4. Vasiliy Lomachenko

Vasiliy Lomachenko adalah salah satu petinju amatir paling sukses di sejarah. Ia meraih kemenangan dua medali emas Olimpiade, pertama dalam Beijing 2008 serta kedua di dalam London 2012. Lomachenko kemudian beralih ke profesional serta dengan cepat menjadi juara dunia dalam tiga divisi berbeda cuma pada beberapa pertandingan. Teknik yang tersebut luar biasa, kecepatan, serta kecerdasan ring-nya membuatnya menjadi salah satu petinju paling ditakuti pada generasinya.
5. Floyd Mayweather Jr.

Floyd Mayweather Jr., yang digunakan dikenal sebagai salah satu petinju terbaik sepanjang masa, mengungguli medali perunggu di area Olimpiade Atlanta 1996 pada kategori kelas bulu. Meskipun ia tak meraih emas, Mayweather menunjukkan bakat luar biasa yang mana kemudian membawanya menjadi juara dunia tak terkalahkan di tempat lima divisi berbeda. Dikenal dengan julukan “Money,” Mayweather tiada hanya sekali mendominasi ring tinju tetapi juga mengubah cara kegiatan bisnis tinju dijalankan, dengan penghasilan yang dimaksud luar biasa sepanjang kariernya.

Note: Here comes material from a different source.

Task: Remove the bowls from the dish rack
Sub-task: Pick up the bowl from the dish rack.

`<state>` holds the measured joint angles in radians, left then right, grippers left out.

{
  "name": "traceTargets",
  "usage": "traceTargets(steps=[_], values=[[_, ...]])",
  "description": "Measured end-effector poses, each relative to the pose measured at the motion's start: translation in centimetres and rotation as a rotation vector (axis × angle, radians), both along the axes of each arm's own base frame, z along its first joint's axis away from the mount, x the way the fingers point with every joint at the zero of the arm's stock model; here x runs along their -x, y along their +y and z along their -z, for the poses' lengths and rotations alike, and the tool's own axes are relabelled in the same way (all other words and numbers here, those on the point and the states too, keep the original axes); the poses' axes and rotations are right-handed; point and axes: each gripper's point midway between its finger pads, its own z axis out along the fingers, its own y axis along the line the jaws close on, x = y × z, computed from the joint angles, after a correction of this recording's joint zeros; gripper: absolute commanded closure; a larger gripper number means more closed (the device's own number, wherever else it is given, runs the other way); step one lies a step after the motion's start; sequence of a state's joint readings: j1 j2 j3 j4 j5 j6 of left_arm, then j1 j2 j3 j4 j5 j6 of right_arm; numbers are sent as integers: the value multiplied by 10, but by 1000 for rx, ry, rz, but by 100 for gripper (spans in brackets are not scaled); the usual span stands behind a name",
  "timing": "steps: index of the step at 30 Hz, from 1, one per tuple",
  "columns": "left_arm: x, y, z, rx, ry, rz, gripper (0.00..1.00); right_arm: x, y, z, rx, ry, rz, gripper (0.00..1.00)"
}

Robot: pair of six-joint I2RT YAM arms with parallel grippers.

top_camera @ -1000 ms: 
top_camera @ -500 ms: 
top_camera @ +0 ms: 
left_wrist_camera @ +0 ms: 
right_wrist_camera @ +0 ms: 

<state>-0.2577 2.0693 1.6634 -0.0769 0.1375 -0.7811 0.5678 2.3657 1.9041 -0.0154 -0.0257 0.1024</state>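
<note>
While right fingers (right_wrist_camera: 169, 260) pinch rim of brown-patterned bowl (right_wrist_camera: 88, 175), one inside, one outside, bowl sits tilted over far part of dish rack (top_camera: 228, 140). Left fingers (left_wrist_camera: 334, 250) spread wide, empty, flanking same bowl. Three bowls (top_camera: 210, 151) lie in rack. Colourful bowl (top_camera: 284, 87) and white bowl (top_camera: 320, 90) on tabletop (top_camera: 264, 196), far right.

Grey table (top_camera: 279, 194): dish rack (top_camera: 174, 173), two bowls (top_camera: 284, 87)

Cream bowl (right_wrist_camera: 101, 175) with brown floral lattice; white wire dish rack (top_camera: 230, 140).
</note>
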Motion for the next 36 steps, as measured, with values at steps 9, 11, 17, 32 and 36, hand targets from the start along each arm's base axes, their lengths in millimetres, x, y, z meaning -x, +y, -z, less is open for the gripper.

Dengan ancaman dihapuskannya tinju dari Olimpiade Los Angeles 2028, dunia olahraga mungkin saja akan kehilangan event yang telah dilakukan melahirkan sejumlah bintang besar. Petinju-petinju seperti Muhammad Ali, Sugar Ray Leonard, Oscar De La Hoya, Vasiliy Lomachenko, kemudian Floyd Mayweather Jr. adalah contoh nyata bagaimana Olimpiade telah lama menjadi batu loncatan bagi atlet-atlet luar biasa untuk mencapai puncak karier mereka. Menghapus tinju dari Olimpiade bukanlah hanya sekali akan menghilangkan kesempatan bagi generasi berikutnya, tetapi juga akan menghapus sejarah panjang yang digunakan sudah memberikan banyak partisipasi bagi dunia olahraga.